Work required
Using the records below, give the number of lines where the string "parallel" shows up. Add nothing to it.

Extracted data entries

━━━━━━━━━━━━━━━━

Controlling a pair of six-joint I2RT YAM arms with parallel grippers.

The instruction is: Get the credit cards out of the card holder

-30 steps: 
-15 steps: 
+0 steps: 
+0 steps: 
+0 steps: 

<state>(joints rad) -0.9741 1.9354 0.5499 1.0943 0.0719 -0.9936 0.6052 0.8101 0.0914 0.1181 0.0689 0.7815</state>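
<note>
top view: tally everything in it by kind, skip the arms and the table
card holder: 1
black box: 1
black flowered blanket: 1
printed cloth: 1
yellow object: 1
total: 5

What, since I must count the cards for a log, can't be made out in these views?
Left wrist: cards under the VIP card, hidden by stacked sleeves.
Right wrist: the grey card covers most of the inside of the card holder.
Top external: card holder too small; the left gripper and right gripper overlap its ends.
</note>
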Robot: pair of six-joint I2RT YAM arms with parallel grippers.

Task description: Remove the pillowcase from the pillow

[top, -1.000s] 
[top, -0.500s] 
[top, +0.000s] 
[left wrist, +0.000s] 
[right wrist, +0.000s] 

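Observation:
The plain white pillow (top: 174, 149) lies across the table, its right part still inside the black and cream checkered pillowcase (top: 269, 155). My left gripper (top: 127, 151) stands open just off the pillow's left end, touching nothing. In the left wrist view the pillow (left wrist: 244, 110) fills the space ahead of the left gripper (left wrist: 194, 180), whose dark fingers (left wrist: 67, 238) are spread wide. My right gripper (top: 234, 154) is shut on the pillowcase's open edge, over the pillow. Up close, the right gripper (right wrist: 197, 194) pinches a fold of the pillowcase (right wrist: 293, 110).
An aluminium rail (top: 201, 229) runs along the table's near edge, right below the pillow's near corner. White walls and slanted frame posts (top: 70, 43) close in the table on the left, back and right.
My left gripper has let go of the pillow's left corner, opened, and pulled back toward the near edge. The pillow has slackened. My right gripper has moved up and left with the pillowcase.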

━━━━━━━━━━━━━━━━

Task solution
2